4.5. Visual Analysis

We propose a deep learning model RDCTrans U-Net for liver and tumor segmentation, and to verify the effectiveness of our model, we conduct comparative experiments with other state-of-the-art methods. At the same time, the segmentation results of liver tumors were visualized on the LiTS dataset, as shown in Figure 7. We list 5 CT images containing liver and tumor to visually see that the segmentation results of our proposed model are significantly better than other models.

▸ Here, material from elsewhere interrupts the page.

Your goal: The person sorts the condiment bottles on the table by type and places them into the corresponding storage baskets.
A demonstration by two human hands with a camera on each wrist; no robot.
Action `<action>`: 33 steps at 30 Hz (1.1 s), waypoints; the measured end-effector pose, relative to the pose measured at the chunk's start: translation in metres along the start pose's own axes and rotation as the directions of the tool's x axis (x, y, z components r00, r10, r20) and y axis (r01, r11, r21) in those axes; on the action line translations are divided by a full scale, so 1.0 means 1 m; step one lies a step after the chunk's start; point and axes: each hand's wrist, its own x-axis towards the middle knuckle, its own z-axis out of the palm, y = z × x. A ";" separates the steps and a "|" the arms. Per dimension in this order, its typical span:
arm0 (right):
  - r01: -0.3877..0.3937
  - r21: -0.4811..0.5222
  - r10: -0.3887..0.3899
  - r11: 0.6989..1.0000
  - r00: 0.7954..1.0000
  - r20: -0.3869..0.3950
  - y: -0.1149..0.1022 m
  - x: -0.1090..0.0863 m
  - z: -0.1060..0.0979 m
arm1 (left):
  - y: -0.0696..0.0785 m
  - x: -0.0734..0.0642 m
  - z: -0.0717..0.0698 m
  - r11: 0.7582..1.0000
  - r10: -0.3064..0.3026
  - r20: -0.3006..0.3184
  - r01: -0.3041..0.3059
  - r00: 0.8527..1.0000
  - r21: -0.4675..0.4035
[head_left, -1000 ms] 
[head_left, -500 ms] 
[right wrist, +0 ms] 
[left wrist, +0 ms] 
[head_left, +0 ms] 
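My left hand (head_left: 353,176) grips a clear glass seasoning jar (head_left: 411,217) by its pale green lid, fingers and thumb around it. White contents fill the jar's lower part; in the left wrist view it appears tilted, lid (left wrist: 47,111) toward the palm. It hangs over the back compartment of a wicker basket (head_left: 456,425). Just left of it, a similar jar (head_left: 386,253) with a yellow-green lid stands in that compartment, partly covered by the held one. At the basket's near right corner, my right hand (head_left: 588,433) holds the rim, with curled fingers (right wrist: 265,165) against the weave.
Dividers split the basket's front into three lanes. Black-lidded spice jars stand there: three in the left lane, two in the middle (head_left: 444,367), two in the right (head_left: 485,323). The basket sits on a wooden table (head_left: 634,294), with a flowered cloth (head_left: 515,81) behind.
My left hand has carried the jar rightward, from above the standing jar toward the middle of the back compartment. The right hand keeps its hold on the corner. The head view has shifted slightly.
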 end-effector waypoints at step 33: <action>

Compared with liver segmentation, liver tumor segmentation is considered to be the most difficult segmentation task due to the variable shape and uncertain size of liver tumors. As can be seen from Figure 7, for the segmentation of liver and tumor, the segmentation images of the proposed model RDCTrans U-Net are closer to the Ground Truth map than those of other models. The original U-Net, Attention U-Net, and Dense U-Net over-segment or under-segment the liver, leading to poor segmentation results, which indicates that the Transformer-based model has stronger global context encoding ability and the ability to distinguish semantics. In addition, the Transformer-based Trans U-Net model also has a good segmentation effect because the Transformer encoder can learn the global contextual feature representation of the image, especially to encode the position information of the image, which definitely helps to improve the overall segmentation effect of the image. However, the segmentation accuracy of our proposed model is higher, which is attributed to the fact that the ResNeXt internal CNN and residual structure are more interested in some finer features on the image, such as tumor edge features. At the same time, we replace the 3×3 convolution inside Bottleneck with dilated convolution to expand the receptive field, which can capture multi-scale context information and further improve the segmentation performance of the model. As can be seen from Figure 7, this paper combines the Transformer module with ResNeXt50 and dilated convolution, which effectively improves the segmentation accuracy of liver and tumor. In addition, Table 2 lists the detailed liver and tumor segmentation results. For liver and tumor segmentation, we achieve 93.38% Dice and 89.87% Dice, respectively, which is an ideal performance for liver and tumor segmentation. These observations demonstrate that RDCTrans U-Net is capable of finer segmentation and preserves detailed shape information.

5. Conclusions

In this work, we propose RDCTrans U-Net to meet the need for more accurate liver CT image segmentation tasks. The network structure proposed in this paper is designed based on the U-Net architecture, and only the encoder part is modified. First, down sampling with the ResNeXt50 encoder as the backbone, in which the 3 × 3 convolution in the last bottleneck layer of ResNeXt50 is replaced with a dilated convolution, increases the depth of the network and increases the receptive field. Then through the Transformers encoder integrated structure, the context global information can be effectively obtained, which greatly makes up for the shortcomings of U-Net in convolution. The reconstructed encoder has no pooling layer and fully connected layer, which maximizes the integrity of semantic information, and the results of liver image tumor segmentation are clearer and more accurate. In the training on the LiTS dataset, we not only confirmed the effectiveness of the network in this paper but also proved the coordination and efficiency of ResNeXt50, dilated convolution, and Transformer in down-sampling tasks through ablation experiments. However, RDCTrans U-Net also has some shortcomings. The RDCTrans U-Net proposed in this paper currently only performs segmentation on liver and tumor. In future work, we aim to further improve the structure of the proposed model so that it can be generalized to other medical image segmentation datasets and more flexibly applied to common medical image segmentation tasks to evaluate the segmentation performance of RDCTrans U-Net.